Work to complete -
Retype each line of the listing below, from the first through the one holding "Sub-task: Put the", with no other lines.

BEGIN Supplied data

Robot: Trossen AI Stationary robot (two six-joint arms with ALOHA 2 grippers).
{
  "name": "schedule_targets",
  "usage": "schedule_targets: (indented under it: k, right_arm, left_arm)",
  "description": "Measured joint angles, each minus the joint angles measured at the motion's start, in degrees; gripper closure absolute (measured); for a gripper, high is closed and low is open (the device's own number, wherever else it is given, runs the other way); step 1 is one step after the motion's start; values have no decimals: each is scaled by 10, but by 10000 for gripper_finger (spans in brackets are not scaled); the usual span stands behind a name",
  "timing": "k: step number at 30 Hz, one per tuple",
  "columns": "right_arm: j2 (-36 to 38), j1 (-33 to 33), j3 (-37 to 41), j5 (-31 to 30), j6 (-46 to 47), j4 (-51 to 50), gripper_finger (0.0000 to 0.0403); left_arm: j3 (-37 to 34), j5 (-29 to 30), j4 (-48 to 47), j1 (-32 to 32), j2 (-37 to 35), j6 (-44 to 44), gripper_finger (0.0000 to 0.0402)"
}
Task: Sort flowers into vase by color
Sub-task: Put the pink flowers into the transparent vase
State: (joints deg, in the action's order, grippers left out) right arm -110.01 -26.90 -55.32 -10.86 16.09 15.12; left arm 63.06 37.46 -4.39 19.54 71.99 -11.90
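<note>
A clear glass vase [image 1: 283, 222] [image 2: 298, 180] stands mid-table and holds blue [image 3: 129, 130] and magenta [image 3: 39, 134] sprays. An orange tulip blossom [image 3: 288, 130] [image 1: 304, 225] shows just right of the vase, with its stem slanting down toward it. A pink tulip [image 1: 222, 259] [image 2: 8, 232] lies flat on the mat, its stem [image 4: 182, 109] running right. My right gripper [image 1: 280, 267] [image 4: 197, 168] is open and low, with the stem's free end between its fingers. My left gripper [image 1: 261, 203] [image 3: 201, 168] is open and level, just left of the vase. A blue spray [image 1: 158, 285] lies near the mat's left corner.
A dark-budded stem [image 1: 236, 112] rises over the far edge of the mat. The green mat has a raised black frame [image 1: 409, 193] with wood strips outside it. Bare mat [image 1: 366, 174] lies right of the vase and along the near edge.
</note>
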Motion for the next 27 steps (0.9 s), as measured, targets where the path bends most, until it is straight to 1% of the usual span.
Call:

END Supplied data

Response to the exercise -
Robot: Trossen AI Stationary robot (two six-joint arms with ALOHA 2 grippers).
{
  "name": "schedule_targets",
  "usage": "schedule_targets: (indented under it: k, right_arm, left_arm)",
  "description": "Measured joint angles, each minus the joint angles measured at the motion's start, in degrees; gripper closure absolute (measured); for a gripper, high is closed and low is open (the device's own number, wherever else it is given, runs the other way); step 1 is one step after the motion's start; values have no decimals: each is scaled by 10, but by 10000 for gripper_finger (spans in brackets are not scaled); the usual span stands behind a name",
  "timing": "k: step number at 30 Hz, one per tuple",
  "columns": "right_arm: j2 (-36 to 38), j1 (-33 to 33), j3 (-37 to 41), j5 (-31 to 30), j6 (-46 to 47), j4 (-51 to 50), gripper_finger (0.0000 to 0.0403); left_arm: j3 (-37 to 34), j5 (-29 to 30), j4 (-48 to 47), j1 (-32 to 32), j2 (-37 to 35), j6 (-44 to 44), gripper_finger (0.0000 to 0.0402)"
}
Task: Sort flowers into vase by color
Sub-task: Put the pink flowers into the transparent vase

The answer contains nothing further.